A genomic analysis of European individuals who lived during the Bronze Age reveals the early existence of intrahousehold inequality dynamics. In a study appearing in Science this week, researchers analyzed genome-wide data from 104 individuals recovered from farmstead-related cemeteries in southern Germany from the Late Neolithic to Middle Bronze Ages. They find that households lasting several generations consisted of high-status core family members and unrelated individuals of low status, as evidenced by the quality and extent of goods buried with the people. Notably, in nearly all cases the females were not related to the males, suggesting that they came from other regions to marry. An examination of grave goods also indicates that wealth and status were inherited by offspring. GenoemWeb has more on this study, here.
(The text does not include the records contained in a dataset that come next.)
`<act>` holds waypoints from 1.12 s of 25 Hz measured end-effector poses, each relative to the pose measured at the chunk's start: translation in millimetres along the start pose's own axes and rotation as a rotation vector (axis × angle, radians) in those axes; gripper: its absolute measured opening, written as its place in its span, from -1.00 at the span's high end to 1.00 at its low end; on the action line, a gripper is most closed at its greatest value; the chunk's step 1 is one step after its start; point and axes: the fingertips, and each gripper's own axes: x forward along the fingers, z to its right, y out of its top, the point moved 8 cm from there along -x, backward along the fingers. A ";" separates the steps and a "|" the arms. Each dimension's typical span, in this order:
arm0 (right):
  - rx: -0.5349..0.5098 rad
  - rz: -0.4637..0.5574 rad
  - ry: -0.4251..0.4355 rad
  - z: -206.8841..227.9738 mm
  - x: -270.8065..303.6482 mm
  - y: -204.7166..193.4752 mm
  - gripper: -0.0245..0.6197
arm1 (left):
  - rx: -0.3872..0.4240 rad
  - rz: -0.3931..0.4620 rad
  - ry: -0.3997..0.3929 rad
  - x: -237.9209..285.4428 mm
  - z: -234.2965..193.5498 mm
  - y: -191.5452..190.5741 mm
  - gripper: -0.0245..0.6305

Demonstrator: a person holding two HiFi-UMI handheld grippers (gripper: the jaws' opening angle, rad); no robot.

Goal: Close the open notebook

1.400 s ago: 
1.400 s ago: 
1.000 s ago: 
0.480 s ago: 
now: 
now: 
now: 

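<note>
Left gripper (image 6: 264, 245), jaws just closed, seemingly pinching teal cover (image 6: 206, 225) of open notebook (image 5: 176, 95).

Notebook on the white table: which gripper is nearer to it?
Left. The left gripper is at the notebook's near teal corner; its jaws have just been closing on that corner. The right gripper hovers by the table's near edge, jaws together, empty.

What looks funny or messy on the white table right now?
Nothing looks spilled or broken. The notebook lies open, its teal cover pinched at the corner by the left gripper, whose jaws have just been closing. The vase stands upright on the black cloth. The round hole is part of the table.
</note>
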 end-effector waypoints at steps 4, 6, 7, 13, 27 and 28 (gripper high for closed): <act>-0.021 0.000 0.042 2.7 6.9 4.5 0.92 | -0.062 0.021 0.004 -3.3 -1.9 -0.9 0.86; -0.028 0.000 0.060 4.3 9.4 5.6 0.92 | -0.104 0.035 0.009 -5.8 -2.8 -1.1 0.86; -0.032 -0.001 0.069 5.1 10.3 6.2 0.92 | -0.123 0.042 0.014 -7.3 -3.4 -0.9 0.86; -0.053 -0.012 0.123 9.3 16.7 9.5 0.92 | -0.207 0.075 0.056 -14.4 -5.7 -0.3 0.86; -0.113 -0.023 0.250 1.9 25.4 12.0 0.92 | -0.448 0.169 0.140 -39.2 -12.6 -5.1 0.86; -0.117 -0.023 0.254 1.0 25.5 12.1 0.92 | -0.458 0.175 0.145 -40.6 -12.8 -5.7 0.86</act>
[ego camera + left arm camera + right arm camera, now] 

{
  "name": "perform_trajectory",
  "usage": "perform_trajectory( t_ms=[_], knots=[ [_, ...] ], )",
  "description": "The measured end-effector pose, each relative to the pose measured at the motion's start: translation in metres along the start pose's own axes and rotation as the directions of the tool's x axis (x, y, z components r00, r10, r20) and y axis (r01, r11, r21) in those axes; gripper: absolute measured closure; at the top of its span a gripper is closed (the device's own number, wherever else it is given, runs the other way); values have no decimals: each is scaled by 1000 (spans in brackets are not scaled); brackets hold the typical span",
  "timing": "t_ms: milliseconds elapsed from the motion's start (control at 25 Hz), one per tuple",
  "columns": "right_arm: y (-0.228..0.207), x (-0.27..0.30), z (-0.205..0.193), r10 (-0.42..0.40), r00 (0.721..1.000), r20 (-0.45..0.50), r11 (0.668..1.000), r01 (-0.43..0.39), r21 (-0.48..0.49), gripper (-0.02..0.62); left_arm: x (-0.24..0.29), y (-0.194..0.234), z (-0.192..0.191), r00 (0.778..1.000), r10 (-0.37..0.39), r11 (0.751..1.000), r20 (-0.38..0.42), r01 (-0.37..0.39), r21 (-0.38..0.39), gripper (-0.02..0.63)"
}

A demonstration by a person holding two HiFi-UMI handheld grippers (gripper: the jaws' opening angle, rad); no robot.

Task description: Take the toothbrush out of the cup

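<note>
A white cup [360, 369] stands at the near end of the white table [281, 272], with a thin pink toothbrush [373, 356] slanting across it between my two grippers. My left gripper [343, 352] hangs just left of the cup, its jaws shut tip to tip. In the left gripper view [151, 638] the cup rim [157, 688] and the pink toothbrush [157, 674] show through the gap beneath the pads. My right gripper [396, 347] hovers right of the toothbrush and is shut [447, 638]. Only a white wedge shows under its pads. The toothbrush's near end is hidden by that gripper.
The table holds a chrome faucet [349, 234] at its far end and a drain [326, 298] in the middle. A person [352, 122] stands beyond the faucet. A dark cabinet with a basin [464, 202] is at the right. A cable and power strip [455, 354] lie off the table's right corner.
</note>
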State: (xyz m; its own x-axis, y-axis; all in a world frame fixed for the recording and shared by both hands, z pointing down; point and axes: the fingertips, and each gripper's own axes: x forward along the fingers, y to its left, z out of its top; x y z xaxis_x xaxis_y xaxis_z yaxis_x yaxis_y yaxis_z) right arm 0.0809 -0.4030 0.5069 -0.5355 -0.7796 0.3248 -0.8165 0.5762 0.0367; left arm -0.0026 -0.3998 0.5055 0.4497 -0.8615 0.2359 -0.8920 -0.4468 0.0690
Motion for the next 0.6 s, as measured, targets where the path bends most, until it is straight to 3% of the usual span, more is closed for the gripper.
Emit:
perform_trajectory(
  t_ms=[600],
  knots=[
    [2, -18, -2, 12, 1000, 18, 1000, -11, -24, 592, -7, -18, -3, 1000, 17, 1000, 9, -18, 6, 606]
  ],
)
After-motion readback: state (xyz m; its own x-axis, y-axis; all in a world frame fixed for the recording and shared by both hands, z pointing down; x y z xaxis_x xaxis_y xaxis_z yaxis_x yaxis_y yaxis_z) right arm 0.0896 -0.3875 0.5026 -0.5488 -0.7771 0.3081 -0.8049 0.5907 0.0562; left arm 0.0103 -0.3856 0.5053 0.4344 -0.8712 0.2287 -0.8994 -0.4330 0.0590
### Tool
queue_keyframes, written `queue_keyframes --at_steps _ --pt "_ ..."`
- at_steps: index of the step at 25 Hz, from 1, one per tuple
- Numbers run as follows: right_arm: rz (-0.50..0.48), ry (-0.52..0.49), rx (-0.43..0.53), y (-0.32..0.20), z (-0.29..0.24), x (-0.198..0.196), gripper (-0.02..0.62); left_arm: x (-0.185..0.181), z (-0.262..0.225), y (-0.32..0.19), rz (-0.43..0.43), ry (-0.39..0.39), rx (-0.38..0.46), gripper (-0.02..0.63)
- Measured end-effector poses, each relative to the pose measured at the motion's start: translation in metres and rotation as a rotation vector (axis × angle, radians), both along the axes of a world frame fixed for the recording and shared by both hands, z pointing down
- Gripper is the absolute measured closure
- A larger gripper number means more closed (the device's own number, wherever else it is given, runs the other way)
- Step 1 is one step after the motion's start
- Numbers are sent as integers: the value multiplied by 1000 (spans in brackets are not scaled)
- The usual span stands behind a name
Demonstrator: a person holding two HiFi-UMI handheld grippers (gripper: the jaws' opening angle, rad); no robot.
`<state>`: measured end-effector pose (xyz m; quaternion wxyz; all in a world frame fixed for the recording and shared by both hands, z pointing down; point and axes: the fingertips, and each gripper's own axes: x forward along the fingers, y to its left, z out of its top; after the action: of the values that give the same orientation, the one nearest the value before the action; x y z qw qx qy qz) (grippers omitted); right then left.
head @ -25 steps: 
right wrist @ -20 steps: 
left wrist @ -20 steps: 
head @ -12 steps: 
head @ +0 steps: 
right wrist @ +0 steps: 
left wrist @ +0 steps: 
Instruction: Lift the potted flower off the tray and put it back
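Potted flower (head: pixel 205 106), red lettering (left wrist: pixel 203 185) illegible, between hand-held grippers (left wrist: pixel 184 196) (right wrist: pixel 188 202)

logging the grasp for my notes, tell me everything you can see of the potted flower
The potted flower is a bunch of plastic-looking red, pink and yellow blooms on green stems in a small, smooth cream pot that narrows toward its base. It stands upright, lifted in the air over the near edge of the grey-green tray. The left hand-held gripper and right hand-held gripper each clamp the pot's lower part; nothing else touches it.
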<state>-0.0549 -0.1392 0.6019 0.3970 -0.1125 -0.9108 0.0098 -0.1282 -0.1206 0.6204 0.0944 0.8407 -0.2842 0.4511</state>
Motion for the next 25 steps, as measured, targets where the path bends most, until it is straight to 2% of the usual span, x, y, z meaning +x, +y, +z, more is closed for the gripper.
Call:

A new method for quantifying genetic variation in gene dosage from allelic expression (AE) data in a population is presented in Science this week. Called ANEVA — short for analysis of expression variation — the approach uses biologically interpretable units of gene dosage, allowing interpretation of regulatory and coding gene-disrupting variants on the same scale. The framework's developers apply ANEVA to data from the Genotype-Tissues Expression (GTEx) Project and show that resulting variance estimates are robust and correlated with selective constraint in a gene. They also use ANEVA variance estimates in a dosager outlier test (ANEVA-DOT) applied to AE data from 70 Mendelian muscular disease patients to detect genes with pathogenic variants in previously resolved cases, leading to one confirmed and several potential new diagnoses. "Using our reference estimates from GTEx data, ANEVA-DOT can be incorporated in rare disease diagnostic pipelines to use RNA-sequencing data more effectively," the scientists write.

A study appearing in Science Advances identifies an epigenetic mechanism underlying cocaine use relapse after abstinence. Researchers examined rats that were permitted to self administer cocaine for extended periods, and then forced to abstain from the drug. They find a role for increased expression of the chromatin remodeler INO80 and its interaction with E3 ubiquitin ligase Trim3 protein in mediating cocaine craving after prolonged abstinence, offering new avenues of research for treating cocaine use disorder.